Does this indicate that Netanyahu is as evil as Hitler and the majority who voted for him are like Nazi's; or does it mean something else? I'll try to address this with a personal story of two friends, both born early enough to have read the "Liberty Magazine" article as children. The first, H. faced hostility because he was a Jew in a small town in Pennsylvania, where even though he was a star High School quarterback, no girl was allowed to date him. He became a Navy officer and a later a rocket scientist, and used to be an atheist, "just like you Al," he says. His daughter moved to Israel, and after a slow death from cancer, H. told me he made a deal with God, "I will believe in you if I can see my daughter again." He is a right wing extremist who hates Obama, and spreads lies about him, and adores Netenyahu, and thinks that all Palestinians are scum.

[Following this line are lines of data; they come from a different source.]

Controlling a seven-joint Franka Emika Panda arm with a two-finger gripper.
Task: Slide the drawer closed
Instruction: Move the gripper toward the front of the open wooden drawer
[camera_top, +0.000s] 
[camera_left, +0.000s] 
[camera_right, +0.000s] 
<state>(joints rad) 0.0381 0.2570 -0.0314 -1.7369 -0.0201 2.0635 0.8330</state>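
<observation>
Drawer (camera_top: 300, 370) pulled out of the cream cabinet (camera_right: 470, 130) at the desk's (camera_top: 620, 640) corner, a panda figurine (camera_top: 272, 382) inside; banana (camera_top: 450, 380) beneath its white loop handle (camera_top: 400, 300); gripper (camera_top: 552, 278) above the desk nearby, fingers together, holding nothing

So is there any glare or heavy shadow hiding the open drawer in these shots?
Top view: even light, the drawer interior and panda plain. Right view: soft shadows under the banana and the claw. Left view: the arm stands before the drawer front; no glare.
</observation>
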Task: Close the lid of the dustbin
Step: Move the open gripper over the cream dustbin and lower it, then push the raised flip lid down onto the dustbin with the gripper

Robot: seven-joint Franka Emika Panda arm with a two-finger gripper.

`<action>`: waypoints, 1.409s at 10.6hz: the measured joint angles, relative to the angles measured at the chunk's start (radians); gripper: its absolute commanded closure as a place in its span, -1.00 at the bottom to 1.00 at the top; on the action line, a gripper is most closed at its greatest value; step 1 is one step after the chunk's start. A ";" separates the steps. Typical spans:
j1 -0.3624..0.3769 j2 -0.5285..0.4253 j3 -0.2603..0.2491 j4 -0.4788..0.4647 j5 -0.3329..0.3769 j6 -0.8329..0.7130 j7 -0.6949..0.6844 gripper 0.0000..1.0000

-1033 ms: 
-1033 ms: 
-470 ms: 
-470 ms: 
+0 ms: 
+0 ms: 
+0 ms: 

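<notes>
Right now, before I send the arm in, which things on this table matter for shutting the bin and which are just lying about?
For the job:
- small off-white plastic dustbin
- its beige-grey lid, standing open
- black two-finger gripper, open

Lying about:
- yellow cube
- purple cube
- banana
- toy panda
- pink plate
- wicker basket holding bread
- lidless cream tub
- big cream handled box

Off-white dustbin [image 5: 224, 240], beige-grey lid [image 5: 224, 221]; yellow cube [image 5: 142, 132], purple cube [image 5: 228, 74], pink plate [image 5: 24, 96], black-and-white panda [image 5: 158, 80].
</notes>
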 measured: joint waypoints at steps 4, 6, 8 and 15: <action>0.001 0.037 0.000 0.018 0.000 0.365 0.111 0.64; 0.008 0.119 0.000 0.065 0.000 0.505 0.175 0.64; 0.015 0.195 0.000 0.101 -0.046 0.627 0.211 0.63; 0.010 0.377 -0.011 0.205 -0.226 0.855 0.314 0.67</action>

Another man the same age is of German origin, and talks about the long affair he had with the niece of Eva Braun in Chicago. He tells me she never wanted to talk about her Aunt, who for a few hours was the wife of Adolf Hitler. J. does not accept the number of six million Jews killed in the Holocaust, saying that it was half that, and not as many as the Germans who were killed by the vicious Russians. In his heart of hearts, I'm convinced he still has a soft spot for that man who is now synonymous with evil.
What's my message? How's this: History, really historiography, is inherently distorting, as even in a country such as this where nothing is proscribed, we self select. I don't want to read anything about Hitler being a decent fellow, yet, I value holding the magazine that describes him just this way, and knowing that such a sentiment was accepted by the American public. My message is that human affiliation, affection, patriotism is paramount. When it is the Wansee Conference preparing the extermination of minorities we deplore it. When it is the Manhattan Project, creating a weapon that we would have used to incinerate as many civilians as necessary to achieve our national goals, we applaud it.
And like the flow of history, this essay has no ending.